Source material:
= = =
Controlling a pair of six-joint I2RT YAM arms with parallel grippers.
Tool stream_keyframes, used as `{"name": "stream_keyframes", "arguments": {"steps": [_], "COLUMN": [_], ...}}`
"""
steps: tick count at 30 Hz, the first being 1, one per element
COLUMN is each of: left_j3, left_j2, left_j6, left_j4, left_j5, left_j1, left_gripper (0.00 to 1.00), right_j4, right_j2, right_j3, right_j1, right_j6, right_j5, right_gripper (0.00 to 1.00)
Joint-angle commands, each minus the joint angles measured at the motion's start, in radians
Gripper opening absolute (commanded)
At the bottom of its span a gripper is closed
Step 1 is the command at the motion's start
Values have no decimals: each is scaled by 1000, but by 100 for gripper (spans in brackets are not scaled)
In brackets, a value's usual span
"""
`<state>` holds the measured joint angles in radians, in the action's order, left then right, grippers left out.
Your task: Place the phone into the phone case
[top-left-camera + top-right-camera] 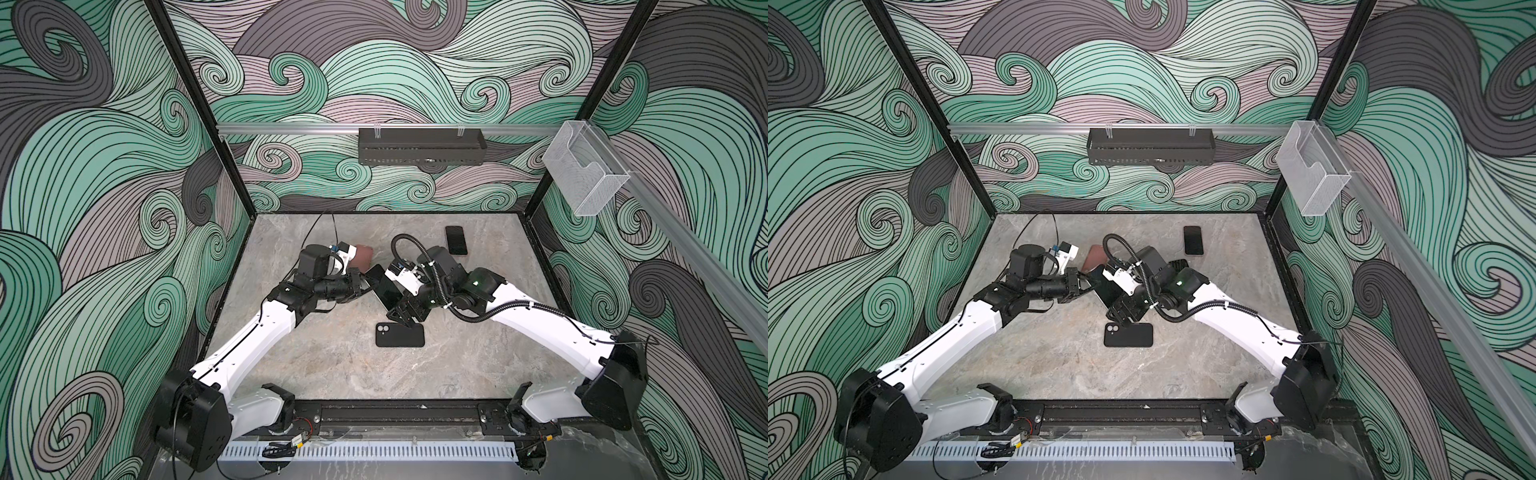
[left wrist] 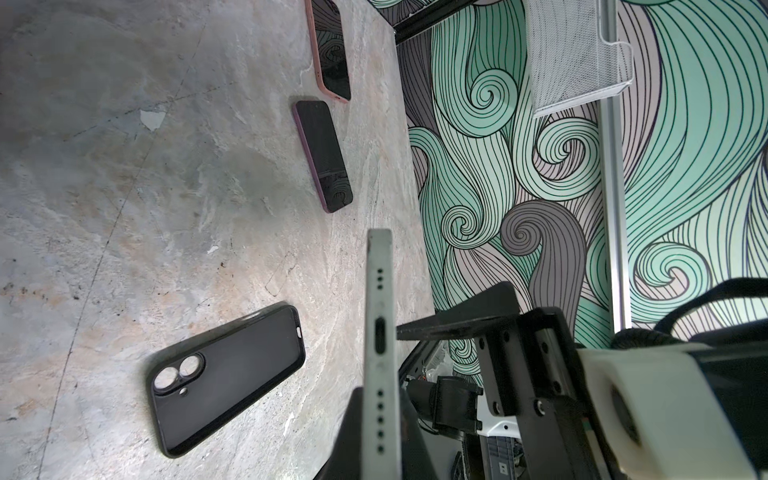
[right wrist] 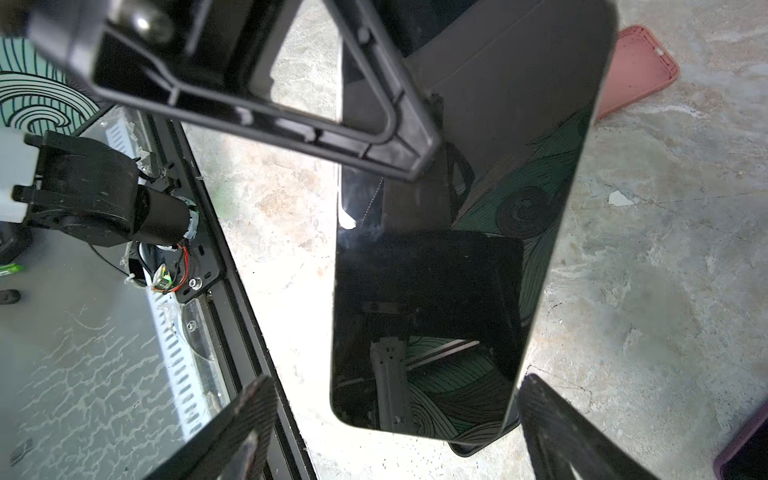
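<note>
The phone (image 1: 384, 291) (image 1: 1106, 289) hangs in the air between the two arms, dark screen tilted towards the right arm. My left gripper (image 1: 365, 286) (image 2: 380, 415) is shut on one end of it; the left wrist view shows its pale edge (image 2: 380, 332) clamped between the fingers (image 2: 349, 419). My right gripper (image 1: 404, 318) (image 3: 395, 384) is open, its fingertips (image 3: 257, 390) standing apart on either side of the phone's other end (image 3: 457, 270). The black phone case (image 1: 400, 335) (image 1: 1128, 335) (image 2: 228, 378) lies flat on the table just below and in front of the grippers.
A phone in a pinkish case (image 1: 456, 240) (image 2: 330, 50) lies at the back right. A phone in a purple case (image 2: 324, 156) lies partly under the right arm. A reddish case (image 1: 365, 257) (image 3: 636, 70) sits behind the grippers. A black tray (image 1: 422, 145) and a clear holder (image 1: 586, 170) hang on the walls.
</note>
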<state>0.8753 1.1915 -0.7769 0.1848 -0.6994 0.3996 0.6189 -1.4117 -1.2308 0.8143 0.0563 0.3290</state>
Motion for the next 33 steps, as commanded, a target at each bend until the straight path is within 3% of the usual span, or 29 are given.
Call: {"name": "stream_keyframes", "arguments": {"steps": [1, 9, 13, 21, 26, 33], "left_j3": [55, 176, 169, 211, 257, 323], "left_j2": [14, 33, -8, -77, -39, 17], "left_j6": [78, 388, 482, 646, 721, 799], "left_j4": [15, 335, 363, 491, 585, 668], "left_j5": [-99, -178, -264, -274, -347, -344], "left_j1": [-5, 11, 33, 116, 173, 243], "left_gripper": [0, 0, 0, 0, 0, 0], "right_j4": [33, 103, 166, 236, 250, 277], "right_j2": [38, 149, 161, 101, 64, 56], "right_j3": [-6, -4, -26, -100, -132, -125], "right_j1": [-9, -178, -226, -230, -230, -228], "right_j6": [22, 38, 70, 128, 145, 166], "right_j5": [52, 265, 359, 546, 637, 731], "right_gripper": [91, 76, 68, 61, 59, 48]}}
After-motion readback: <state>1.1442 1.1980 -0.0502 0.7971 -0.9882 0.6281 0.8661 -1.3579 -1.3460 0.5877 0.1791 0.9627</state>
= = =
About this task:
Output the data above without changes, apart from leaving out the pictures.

Solution:
Controlling a pair of six-joint I2RT YAM arms with parallel grippers.
Tool stream_keyframes, used as `{"name": "stream_keyframes", "arguments": {"steps": [_], "COLUMN": [_], ...}}`
"""
steps: tick count at 30 Hz, the first being 1, one per element
COLUMN is each of: left_j3, left_j2, left_j6, left_j4, left_j5, left_j1, left_gripper (0.00 to 1.00), right_j4, right_j2, right_j3, right_j1, right_j6, right_j5, right_gripper (0.00 to 1.00)
Joint-angle commands, each minus the joint angles measured at the motion's start, in radians
Gripper opening absolute (commanded)
At the bottom of its span a gripper is closed
Step 1 is the command at the motion's start
Values have no decimals: each is scaled by 1000, but by 100 for gripper (spans in brackets are not scaled)
In brackets, a value's usual span
"""
`<state>` holds the measured joint angles in radians, in the action's order, left then right, grippers left out.
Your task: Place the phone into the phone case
[top-left-camera + top-right-camera] 
[left wrist] 
[right wrist] 
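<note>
The phone (image 1: 384, 291) (image 1: 1106, 289) hangs in the air between the two arms, dark screen tilted towards the right arm. My left gripper (image 1: 365, 286) (image 2: 380, 415) is shut on one end of it; the left wrist view shows its pale edge (image 2: 380, 332) clamped between the fingers (image 2: 349, 419). My right gripper (image 1: 404, 318) (image 3: 395, 384) is open, its fingertips (image 3: 257, 390) standing apart on either side of the phone's other end (image 3: 457, 270). The black phone case (image 1: 400, 335) (image 1: 1128, 335) (image 2: 228, 378) lies flat on the table just below and in front of the grippers.
A phone in a pinkish case (image 1: 456, 240) (image 2: 330, 50) lies at the back right. A phone in a purple case (image 2: 324, 156) lies partly under the right arm. A reddish case (image 1: 365, 257) (image 3: 636, 70) sits behind the grippers. A black tray (image 1: 422, 145) and a clear holder (image 1: 586, 170) hang on the walls.
</note>
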<state>0.8753 1.1915 -0.7769 0.1848 -0.6994 0.3996 0.6189 -1.4117 -1.2308 0.8143 0.0563 0.3290</state>
Motion for the next 33 steps, as commanded, a target at each bend until the straight path is within 3% of the usual span, or 29 are given.
Call: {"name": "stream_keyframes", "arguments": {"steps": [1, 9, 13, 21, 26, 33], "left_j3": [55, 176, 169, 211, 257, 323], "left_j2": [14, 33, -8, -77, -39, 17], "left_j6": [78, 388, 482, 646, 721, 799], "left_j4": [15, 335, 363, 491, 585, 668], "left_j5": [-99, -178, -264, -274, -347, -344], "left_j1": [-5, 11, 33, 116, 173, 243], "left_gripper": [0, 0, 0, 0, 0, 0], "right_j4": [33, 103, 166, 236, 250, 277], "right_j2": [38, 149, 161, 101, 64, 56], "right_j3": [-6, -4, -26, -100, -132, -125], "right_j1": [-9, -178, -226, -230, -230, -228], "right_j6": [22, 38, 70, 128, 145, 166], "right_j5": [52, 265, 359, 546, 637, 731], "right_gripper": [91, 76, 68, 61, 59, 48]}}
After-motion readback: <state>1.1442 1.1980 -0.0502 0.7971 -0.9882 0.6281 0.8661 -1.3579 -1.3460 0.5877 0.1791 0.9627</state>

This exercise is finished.